- Directions: Your output should be the lines from the start of the data through the line containing "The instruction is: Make", exactly and nothing more.

- Given data:
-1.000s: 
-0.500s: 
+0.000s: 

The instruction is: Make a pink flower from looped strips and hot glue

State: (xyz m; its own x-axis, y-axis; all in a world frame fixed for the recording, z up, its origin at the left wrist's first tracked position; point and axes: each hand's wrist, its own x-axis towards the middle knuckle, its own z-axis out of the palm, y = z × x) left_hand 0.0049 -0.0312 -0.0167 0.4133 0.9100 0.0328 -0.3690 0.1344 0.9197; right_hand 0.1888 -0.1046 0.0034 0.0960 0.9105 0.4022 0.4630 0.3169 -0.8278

- Answer:
-1.000s: 
-0.500s: 
+0.000s: 

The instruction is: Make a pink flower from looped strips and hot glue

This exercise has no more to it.